The unintended destruction of marine life as a consequence of fishing is often expressed in terms of waste: a waste of resources, potential or life. There is another more insidious concern as well, that pressure from fishing may accidentally push some vulnerable species towards extinction, or at the very least significantly impact their numbers or distribution. Examples are not hard to find, especially amongst the more iconic long-lived species that are particularly vulnerable to incidental capture during fishing operations. We usually refer to this as bycatch – the incidental capture of individuals that were not intended to be caught.

The effects of bycatch:

The recent extinction of the Yangtze River dolphin was brought about in large part through bycatch: frequent entanglement in longlines was one of the primary drivers of the species' extinction. The enigmatic vaquita (or the Gulf of California harbour porpoise), one of the smallest of all marine mammals, is now mainly confined to the Colorado River delta in the upper Gulf of California in Mexico. Numbers have been estimated at irregular intervals and the total population has dwindled from a few hundred in the 1980s to an alarming few tens of individuals at present. The species is known to be particularly vulnerable to bycatch in legal and illegal gillnet fisheries, and this is the main threat to their existence; it seems likely that the species could also soon be extinct as a consequence of bycatch.

It is not just literal extinction that is worrying. Bycatch can also lead to the commercial extinction of fish species (the species becomes so rare it is not possible to target it profitably), or to a species becoming absent from a part of its range due to extreme levels of bycatch. In European waters, fishes likes sturgeons and common skates have been affected in these ways, while harbour porpoises have been reduced to extremely low densities in parts of their European range, almost certainly as a result of bycatch.

The ecosystem approach:

The ecosystem approach to fisheries management​, championed by ICES and many other agencies, obliges us to consider the effects of bycatch on vulnerable species. Mammals, birds, turtles, and slow-growing fish species are all potentially vulnerable to the effects of bycatch. ICES has recently tried to get to grips with this issue through the work of a number of working groups.

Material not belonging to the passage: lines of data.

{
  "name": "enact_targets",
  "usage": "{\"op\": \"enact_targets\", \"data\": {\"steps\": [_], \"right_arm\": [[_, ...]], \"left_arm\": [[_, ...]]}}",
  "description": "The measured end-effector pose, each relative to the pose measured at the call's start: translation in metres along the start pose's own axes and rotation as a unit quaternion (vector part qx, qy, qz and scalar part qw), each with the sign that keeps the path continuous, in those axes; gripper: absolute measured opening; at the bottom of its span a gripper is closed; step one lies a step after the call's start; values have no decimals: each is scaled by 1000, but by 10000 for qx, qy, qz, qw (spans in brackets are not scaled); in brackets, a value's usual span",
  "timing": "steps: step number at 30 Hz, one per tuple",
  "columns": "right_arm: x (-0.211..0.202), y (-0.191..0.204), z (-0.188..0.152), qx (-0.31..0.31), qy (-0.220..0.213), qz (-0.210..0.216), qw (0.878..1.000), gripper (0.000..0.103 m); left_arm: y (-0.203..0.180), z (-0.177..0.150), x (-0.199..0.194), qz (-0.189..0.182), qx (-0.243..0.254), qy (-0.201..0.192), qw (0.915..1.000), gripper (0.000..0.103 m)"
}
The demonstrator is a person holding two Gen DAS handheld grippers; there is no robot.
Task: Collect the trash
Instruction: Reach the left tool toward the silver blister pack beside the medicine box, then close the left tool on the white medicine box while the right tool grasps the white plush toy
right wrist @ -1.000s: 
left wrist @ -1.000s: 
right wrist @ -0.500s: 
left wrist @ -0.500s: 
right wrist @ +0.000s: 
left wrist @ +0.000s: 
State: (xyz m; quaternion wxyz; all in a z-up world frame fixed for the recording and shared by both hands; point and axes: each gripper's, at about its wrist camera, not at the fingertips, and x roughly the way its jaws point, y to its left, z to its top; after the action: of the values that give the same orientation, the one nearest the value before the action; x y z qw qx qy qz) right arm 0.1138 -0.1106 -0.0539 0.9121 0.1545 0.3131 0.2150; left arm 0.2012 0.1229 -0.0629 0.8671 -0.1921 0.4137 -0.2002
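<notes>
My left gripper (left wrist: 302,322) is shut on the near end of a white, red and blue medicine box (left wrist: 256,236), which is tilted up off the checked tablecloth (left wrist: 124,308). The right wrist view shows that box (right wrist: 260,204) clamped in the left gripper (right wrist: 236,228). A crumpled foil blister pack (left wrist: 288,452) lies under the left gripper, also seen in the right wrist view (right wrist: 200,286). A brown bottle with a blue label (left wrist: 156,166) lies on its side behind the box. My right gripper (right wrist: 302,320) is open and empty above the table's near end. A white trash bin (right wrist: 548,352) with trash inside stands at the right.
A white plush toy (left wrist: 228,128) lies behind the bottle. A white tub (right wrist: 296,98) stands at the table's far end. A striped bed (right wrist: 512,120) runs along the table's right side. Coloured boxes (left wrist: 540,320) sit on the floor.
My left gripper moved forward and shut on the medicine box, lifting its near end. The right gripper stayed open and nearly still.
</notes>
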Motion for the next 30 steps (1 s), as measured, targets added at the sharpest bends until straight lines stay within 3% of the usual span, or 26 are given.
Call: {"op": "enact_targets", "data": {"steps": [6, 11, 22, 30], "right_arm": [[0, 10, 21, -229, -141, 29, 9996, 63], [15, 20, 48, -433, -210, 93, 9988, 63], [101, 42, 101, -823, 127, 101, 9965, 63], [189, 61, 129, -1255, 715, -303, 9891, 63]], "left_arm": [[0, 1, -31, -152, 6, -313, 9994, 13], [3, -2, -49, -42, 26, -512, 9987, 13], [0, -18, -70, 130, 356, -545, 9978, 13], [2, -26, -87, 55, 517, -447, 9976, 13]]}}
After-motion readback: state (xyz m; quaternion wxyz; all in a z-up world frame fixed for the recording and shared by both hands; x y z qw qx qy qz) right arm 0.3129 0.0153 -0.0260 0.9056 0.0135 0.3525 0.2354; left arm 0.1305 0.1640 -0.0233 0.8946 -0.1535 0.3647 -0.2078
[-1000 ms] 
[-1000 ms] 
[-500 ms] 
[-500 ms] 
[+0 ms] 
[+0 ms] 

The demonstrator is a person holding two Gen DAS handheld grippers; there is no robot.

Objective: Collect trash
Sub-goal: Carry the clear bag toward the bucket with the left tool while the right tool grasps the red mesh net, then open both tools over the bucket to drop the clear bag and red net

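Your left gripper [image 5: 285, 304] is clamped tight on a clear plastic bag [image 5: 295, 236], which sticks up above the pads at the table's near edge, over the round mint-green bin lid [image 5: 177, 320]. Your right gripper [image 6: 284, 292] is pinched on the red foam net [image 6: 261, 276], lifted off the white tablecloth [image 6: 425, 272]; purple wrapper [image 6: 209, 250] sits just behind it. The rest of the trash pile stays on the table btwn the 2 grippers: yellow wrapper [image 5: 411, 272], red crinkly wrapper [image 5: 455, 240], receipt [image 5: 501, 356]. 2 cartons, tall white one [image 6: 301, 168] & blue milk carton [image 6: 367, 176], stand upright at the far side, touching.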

First off, we need to understand the scale of any impact by quantifying the frequency with which vulnerable species might become caught. This will vary depending on the fishing gear being used, the fishery area, and season. Beyond that, we need to know enough about the abundance and population dynamics of all the species concerned to identify those for which bycatch levels may be too high. Finally, where bycatch levels are deemed to be too high, we need to find management measures that will reduce bycatch rates of vulnerable species.

Monitoring fisheries:

Increasingly both consumers and retailers demand to know where their food has come from and how it has been harvested and to understand the impacts that harvesting may have had on the environment. There is therefore a need to document fisheries and detail the nature and level of bycatch.

ICES Working Group on Bycatch of Protected Species (WGBYC) co-ordinates and collates these sorts of data from across the EU, and in the wider Atlantic. One important source of information comes from the implementation of European ​​Council Regulation 812/2004 on cetacean bycatch, which requires EU member states to monitor certain key fisheries for cetacean bycatch. Over the past ten years, these monitoring data have been submitted annually to the European Commission and to ICES. Additionally, on-board fish discard sampling schemes can, in some cases, also provide measures of bycatch rates of vulnerable species.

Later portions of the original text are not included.